Content starts
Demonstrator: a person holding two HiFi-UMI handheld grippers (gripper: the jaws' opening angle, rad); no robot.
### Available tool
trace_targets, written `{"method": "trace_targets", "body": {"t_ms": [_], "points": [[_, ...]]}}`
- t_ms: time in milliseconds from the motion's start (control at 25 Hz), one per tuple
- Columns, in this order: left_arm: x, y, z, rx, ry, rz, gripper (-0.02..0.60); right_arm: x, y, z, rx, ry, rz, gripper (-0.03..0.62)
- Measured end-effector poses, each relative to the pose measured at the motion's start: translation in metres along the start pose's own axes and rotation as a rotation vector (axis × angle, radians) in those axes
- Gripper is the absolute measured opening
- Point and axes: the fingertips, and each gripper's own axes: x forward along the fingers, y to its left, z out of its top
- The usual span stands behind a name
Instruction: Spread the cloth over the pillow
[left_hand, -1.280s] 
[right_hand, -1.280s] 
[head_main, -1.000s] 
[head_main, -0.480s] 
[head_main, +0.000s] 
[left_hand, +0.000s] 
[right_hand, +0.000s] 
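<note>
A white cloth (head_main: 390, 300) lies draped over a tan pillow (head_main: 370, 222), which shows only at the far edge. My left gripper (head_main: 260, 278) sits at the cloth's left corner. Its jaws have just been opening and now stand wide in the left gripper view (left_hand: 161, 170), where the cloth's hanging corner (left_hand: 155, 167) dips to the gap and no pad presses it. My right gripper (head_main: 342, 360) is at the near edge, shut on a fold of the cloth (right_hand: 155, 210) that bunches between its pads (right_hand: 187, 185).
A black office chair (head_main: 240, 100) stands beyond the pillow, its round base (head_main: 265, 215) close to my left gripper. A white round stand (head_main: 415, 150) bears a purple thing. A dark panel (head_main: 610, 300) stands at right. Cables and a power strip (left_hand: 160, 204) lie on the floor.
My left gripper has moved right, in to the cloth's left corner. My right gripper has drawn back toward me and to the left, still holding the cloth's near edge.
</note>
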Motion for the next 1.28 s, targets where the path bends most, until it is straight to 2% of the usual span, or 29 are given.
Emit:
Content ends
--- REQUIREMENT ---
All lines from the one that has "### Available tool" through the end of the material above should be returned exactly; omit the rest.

--- ANSWER BOX ---
### Available tool
trace_targets, written `{"method": "trace_targets", "body": {"t_ms": [_], "points": [[_, ...]]}}`
- t_ms: time in milliseconds from the motion's start (control at 25 Hz), one per tuple
- Columns, in this order: left_arm: x, y, z, rx, ry, rz, gripper (-0.02..0.60); right_arm: x, y, z, rx, ry, rz, gripper (-0.03..0.62)
- Measured end-effector poses, each relative to the pose measured at the motion's start: translation in metres along the start pose's own axes and rotation as a rotation vector (axis × angle, radians) in those axes
- Gripper is the absolute measured opening
- Point and axes: the fingertips, and each gripper's own axes: x forward along the fingers, y to its left, z out of its top
- The usual span stands behind a name
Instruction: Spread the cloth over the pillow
[left_hand, -1.280s] 
[right_hand, -1.280s] 
[head_main, -1.000s] 
[head_main, -0.480s] 
[head_main, +0.000s] 
[left_hand, +0.000s] 
[right_hand, +0.000s] 
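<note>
A white cloth (head_main: 390, 300) lies draped over a tan pillow (head_main: 370, 222), which shows only at the far edge. My left gripper (head_main: 260, 278) sits at the cloth's left corner. Its jaws have just been opening and now stand wide in the left gripper view (left_hand: 161, 170), where the cloth's hanging corner (left_hand: 155, 167) dips to the gap and no pad presses it. My right gripper (head_main: 342, 360) is at the near edge, shut on a fold of the cloth (right_hand: 155, 210) that bunches between its pads (right_hand: 187, 185).
A black office chair (head_main: 240, 100) stands beyond the pillow, its round base (head_main: 265, 215) close to my left gripper. A white round stand (head_main: 415, 150) bears a purple thing. A dark panel (head_main: 610, 300) stands at right. Cables and a power strip (left_hand: 160, 204) lie on the floor.
My left gripper has moved right, in to the cloth's left corner. My right gripper has drawn back toward me and to the left, still holding the cloth's near edge.
</note>
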Motion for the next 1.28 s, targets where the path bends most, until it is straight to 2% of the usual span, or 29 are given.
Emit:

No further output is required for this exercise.